►

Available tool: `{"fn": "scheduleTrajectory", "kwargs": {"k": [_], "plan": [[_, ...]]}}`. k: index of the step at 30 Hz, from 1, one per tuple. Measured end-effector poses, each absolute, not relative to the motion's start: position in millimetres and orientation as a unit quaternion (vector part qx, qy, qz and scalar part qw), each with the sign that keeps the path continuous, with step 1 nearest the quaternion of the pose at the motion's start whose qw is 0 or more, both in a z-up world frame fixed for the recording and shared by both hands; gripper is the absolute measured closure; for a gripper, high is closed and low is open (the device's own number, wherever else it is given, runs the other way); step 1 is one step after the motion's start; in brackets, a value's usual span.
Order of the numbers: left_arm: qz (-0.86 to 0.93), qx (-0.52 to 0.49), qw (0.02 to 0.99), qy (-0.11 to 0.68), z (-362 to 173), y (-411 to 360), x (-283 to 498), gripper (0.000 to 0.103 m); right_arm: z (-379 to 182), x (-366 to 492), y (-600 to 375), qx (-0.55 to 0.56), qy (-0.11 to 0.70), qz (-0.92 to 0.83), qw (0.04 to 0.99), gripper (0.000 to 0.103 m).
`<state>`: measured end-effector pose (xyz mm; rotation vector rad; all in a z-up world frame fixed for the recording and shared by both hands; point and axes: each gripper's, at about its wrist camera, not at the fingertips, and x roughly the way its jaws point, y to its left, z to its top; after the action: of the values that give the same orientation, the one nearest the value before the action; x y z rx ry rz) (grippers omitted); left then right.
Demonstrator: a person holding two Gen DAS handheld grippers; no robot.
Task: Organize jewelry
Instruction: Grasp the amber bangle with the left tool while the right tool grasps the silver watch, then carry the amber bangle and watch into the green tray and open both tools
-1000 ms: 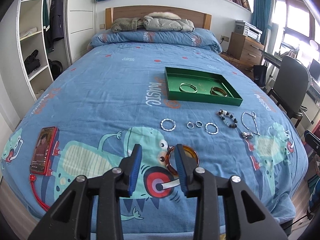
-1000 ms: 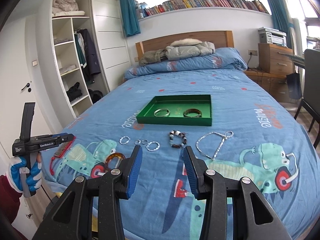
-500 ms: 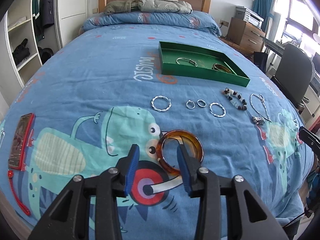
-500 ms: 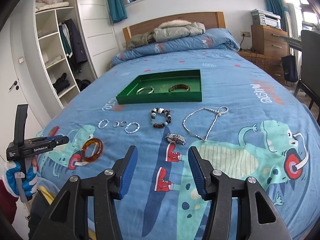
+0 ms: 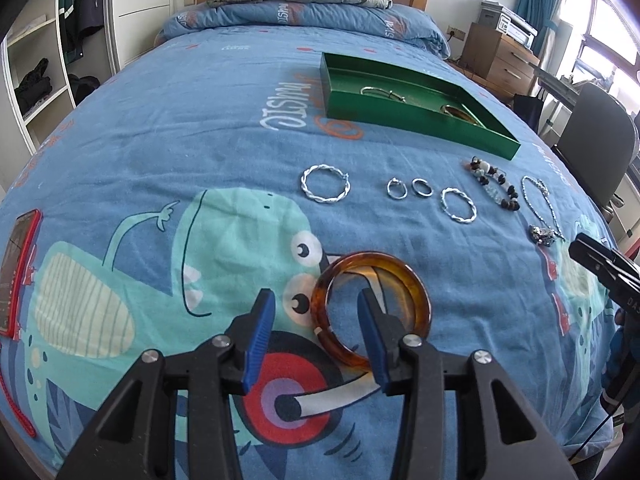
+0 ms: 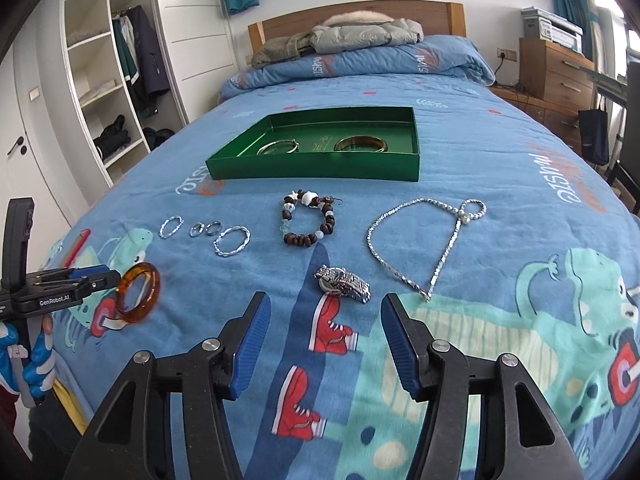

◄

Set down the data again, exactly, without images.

Available tool: `{"fn": "scheduleTrajectory", "kwargs": {"k": [_], "plan": [[_, ...]]}}`. k: index of the step at 30 Hz, from 1, one per tuple. Measured end-effector poses, each absolute, not relative to the motion's start: position in millimetres and orientation as a unit quaternion (vector part qx, qy, qz and scalar part qw), each with the sign that keeps the path continuous, with step 1 nearest the quaternion of the pose at the motion's start whose qw is 0 or more, both in a z-up world frame fixed for the recording and shared by both hands; gripper is the absolute measured closure; for a gripper, high is closed and low is open (the device's own number, wherever else it is given, runs the other way); step 1 is one step after the motion's start; in brackets, a value's usual span.
Order of the numbers: left_arm: qz (-0.86 to 0.93), qx (-0.52 to 0.49), qw (0.02 to 0.99), qy (-0.11 to 0.68), z (-362 to 173), y (-411 to 360), x (-283 to 498), gripper (0.000 to 0.103 m); right_arm: z (-379 to 182), x (-366 to 492), y (-600 to 375), qx (-0.55 to 0.56), qy (-0.11 to 0.70), qz (-0.92 to 0.83), qw (0.04 to 0.99), gripper (0.000 to 0.103 m).
`<state>`: measured end-effector pose (xyz mm; rotation vector rad; all in a z-up world frame fixed for the recording and shared by both hands; point and axes: each gripper's, at about its wrist camera, not at the fingertips, and x roughly the way its jaws point, y to its left, z to its top; after the action: of the values that give the same orientation, the one nearest the value before the action; x y z rx ry rz) (grippers omitted); left then right.
Demonstrator: a person holding two Gen DAS handheld grippers; no robot.
Task: Organize jewelry
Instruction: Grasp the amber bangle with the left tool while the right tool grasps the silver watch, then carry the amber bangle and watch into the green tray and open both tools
-1000 ms: 
-1000 ms: 
-500 ms: 
-500 ms: 
+0 ms: 
+0 ms: 

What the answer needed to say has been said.